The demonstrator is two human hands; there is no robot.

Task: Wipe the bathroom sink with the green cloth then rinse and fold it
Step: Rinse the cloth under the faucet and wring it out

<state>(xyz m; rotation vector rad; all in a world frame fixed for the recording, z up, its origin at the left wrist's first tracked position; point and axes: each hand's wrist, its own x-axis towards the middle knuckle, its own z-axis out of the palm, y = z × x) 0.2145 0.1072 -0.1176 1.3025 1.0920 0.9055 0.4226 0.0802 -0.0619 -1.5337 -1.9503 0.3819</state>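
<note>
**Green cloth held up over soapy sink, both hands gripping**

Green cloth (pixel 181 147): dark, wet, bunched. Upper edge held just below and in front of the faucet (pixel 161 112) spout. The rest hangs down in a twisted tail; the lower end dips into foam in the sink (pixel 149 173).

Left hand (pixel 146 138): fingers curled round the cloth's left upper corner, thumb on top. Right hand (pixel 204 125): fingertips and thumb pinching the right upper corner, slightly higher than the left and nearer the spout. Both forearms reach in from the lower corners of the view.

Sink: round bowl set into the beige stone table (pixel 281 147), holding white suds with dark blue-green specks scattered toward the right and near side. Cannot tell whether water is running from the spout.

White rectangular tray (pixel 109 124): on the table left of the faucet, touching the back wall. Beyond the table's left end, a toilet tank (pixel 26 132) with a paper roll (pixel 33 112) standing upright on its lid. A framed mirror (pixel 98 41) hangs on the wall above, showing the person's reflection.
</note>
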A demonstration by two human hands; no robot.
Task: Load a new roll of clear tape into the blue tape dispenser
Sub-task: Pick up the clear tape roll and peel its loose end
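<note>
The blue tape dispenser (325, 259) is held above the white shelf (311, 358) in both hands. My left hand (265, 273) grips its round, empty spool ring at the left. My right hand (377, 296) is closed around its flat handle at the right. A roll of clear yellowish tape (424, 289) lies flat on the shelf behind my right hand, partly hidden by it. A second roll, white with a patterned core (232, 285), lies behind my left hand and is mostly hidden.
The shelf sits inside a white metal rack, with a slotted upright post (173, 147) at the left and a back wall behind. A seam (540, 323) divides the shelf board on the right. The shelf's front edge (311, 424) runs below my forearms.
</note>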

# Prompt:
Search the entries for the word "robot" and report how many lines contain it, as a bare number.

# Response to this task:
2